Exercise prompt: Copy the lines below exactly, starting at the one with "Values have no" and ending at the one with "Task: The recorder", and leave out any picture.

━━━ Data listing

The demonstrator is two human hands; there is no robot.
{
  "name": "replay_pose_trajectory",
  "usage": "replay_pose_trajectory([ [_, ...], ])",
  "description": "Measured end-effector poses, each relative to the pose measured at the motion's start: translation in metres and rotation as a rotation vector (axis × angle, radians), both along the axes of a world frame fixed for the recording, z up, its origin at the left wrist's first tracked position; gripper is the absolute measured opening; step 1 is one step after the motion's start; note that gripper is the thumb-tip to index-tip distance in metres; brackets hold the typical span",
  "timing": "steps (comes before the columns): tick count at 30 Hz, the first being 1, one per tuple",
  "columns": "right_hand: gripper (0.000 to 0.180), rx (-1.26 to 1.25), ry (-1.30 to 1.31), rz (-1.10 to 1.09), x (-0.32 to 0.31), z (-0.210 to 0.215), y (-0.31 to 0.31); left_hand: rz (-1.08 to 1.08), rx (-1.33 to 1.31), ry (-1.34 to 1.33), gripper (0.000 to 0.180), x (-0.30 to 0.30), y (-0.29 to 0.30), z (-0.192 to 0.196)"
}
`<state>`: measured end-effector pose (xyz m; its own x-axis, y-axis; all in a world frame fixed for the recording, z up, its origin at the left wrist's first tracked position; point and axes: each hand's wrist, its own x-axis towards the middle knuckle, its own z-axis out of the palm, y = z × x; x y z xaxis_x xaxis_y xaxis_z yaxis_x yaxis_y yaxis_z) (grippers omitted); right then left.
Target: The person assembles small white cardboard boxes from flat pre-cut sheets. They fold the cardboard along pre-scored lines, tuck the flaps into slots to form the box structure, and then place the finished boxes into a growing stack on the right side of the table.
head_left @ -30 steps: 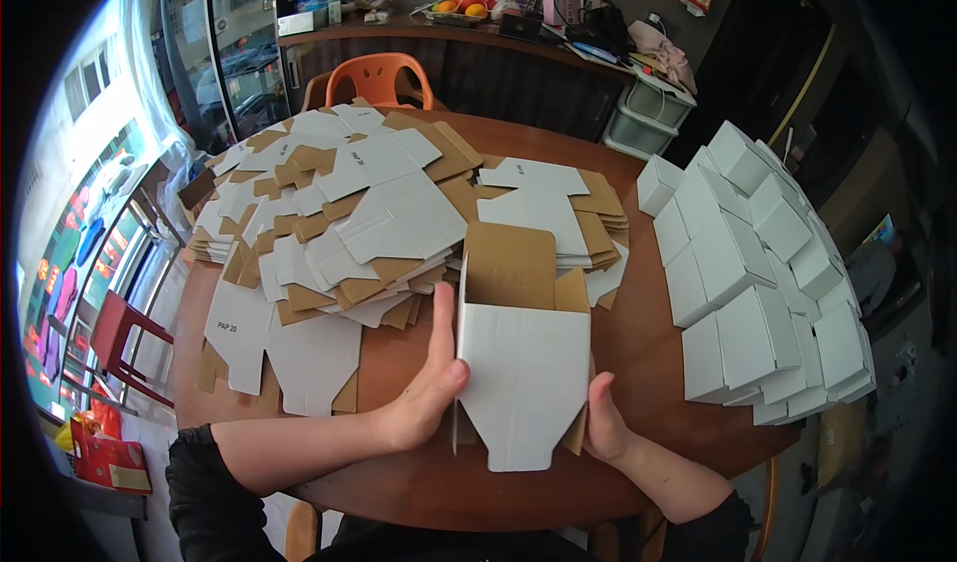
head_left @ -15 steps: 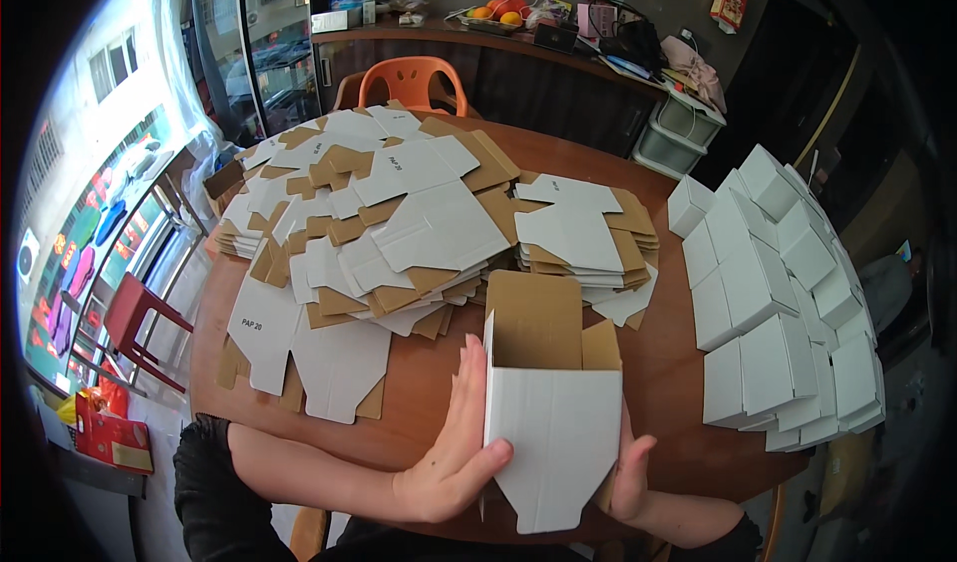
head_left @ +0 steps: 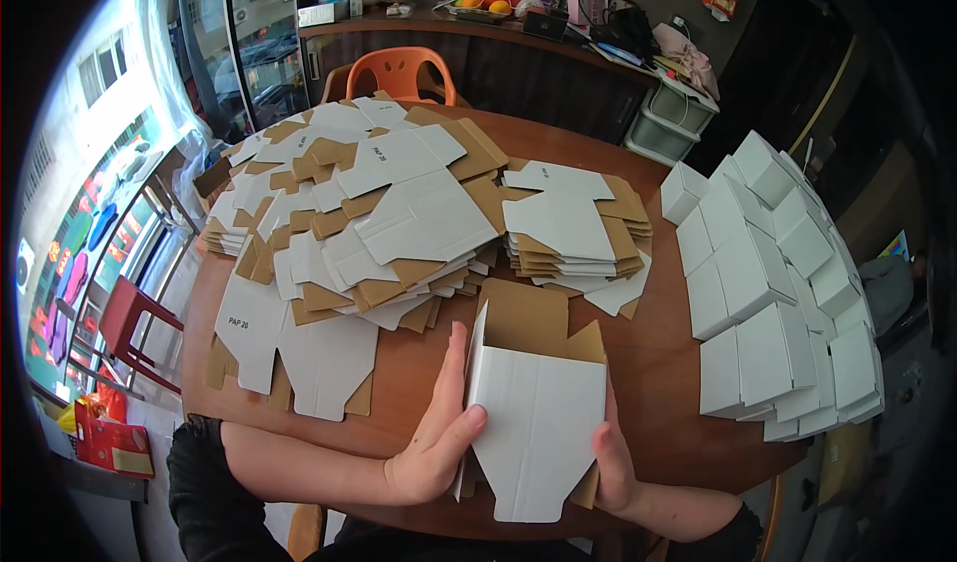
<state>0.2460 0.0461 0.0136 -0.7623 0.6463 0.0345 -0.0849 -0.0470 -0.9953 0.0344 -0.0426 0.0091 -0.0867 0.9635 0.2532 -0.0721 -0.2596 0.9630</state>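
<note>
A half-folded cardboard box [head_left: 536, 413], white outside and brown inside, stands open toward the far side on the round brown table [head_left: 658, 363]. My left hand [head_left: 439, 432] presses flat against its left wall, thumb on the white face. My right hand [head_left: 611, 462] grips its right wall, fingers mostly hidden behind the box. Just beyond lie spread heaps of flat white-and-brown box blanks [head_left: 389, 213] and a neater stack of blanks [head_left: 568, 223].
Several folded white boxes [head_left: 778, 293] are piled along the table's right side. An orange plastic chair [head_left: 399, 69] stands at the far edge. A dark counter [head_left: 518, 49] with fruit and bags runs behind. A red stool [head_left: 130, 313] stands left, by the window.
The box and both hands sit lower and nearer to me in the picture, and the view has shifted so more of the far counter shows. My grip on the box's sides is the same.
</note>
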Motion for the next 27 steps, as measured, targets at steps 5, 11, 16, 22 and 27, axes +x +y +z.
replay_pose_trajectory([
  [5,0.090,-0.075,0.015,-0.018,-0.007,-0.004,-0.003,-0.066,-0.040,0.018,0.088,0.001,0.000,0.002],
  [11,0.085,-0.166,0.067,-0.031,-0.008,-0.012,-0.009,-0.106,-0.050,-0.021,0.088,0.001,0.001,0.001],
  [16,0.083,-0.194,0.150,0.008,-0.008,-0.007,-0.009,-0.103,-0.043,0.021,0.088,0.002,0.000,-0.001],
  [22,0.078,-0.079,0.156,-0.136,-0.011,-0.002,-0.002,-0.066,-0.010,0.035,0.086,0.001,0.001,-0.002],
  [27,0.076,-0.142,0.129,-0.035,-0.005,-0.006,0.008,-0.035,-0.029,-0.038,0.085,0.003,0.002,0.000],
])
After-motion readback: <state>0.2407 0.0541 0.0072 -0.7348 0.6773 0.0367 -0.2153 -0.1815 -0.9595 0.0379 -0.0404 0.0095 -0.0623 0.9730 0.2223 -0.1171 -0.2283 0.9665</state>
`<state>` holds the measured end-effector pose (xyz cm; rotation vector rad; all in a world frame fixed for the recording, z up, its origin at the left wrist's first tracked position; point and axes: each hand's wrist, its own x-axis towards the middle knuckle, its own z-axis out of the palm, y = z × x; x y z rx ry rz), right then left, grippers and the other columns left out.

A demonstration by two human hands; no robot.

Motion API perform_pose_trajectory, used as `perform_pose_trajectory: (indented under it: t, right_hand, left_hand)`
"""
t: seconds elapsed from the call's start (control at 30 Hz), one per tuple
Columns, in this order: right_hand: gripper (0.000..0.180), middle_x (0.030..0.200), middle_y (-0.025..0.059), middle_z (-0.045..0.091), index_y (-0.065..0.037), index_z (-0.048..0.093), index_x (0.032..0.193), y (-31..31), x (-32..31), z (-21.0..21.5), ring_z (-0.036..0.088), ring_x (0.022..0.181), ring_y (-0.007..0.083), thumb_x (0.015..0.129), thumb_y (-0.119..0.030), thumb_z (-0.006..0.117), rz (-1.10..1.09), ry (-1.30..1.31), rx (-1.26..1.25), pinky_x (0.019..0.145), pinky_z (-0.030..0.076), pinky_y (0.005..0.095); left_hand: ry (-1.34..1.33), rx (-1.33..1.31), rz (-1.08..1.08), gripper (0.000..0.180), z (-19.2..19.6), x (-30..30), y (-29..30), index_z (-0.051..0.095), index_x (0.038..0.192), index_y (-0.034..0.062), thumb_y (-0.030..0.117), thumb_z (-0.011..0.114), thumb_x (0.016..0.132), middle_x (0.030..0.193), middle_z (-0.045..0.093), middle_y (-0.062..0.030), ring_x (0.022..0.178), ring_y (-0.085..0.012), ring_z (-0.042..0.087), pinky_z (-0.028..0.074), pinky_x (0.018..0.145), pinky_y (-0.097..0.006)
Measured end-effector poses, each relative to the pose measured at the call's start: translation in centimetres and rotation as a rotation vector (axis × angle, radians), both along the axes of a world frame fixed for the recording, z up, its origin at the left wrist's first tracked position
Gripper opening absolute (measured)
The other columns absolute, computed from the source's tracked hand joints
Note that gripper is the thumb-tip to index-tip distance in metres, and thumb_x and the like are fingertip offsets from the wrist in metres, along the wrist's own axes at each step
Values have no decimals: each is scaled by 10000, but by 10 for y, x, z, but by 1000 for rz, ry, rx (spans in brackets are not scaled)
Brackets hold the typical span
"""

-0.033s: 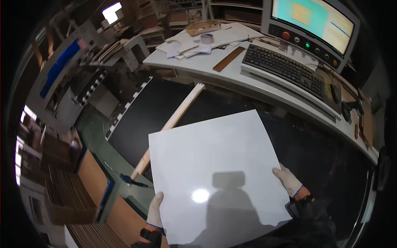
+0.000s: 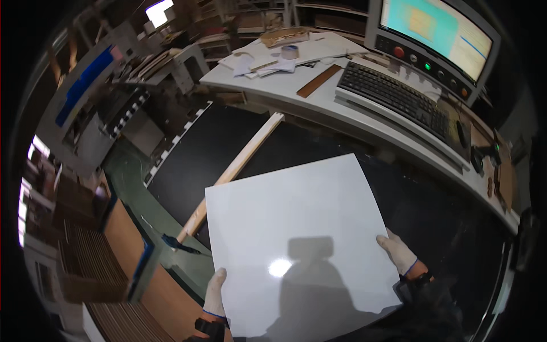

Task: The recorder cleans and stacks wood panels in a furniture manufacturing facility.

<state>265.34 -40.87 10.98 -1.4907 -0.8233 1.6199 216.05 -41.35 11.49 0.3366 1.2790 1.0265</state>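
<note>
A glossy white panel (image 2: 262, 228), roughly square, is held up in front of me, tilted, with a bright glare spot and a dark shadow on its face. My left hand (image 2: 215, 290), in a white glove, grips its left edge near the bottom, thumb on the front face. On the right edge, my gloved right hand (image 2: 397, 252) holds it in the same way. The fingers of both hands are hidden behind the panel. Beyond it, a wooden strip (image 2: 242, 157) lies across a black surface (image 2: 185, 159), its middle partly covered by the panel's corner.
A grey-white desk (image 2: 250, 85) carries a keyboard (image 2: 393, 97), a tape roll (image 2: 289, 52), papers and a brown strip (image 2: 319, 81). Above it stands a monitor (image 2: 439, 34) with a button panel. Stacked brown boards (image 2: 97, 256) are at lower left. A dark-handled tool (image 2: 179, 244) lies near the wooden strip.
The view has shifted slightly, so the desk and monitor sit a little further right. The white panel and both hands keep nearly the same place.
</note>
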Motion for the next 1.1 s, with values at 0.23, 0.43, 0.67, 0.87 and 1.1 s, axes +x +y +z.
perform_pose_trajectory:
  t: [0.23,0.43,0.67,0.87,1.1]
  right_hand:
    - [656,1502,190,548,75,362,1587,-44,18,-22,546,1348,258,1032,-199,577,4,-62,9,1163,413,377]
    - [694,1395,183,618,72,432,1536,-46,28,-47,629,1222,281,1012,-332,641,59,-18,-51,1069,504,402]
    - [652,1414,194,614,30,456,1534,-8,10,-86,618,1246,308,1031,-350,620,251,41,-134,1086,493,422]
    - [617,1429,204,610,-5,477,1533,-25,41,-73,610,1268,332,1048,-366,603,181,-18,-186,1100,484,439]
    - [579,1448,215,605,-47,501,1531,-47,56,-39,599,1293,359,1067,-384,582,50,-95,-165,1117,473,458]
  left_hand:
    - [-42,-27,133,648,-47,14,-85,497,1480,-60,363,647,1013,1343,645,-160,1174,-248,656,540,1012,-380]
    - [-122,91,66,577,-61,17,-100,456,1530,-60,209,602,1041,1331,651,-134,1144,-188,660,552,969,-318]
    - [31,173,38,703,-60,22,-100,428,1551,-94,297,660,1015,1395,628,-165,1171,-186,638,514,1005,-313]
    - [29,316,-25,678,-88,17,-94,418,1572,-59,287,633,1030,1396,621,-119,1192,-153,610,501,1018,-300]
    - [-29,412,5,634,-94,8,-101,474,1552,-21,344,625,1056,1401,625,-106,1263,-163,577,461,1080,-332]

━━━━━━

Exercise result:
Values have no decimals: each is scaled by 10000, but by 10 for y, x, z, but by 1000 for rz, ry, rx (spans in brackets are not scaled)
Brackets hold the typical span
"""

-0.033s: 
+0.000s: 

Task: The recorder cleans and stacks wood panels in a furniture manufacturing facility.

This exercise has been worked through to completion.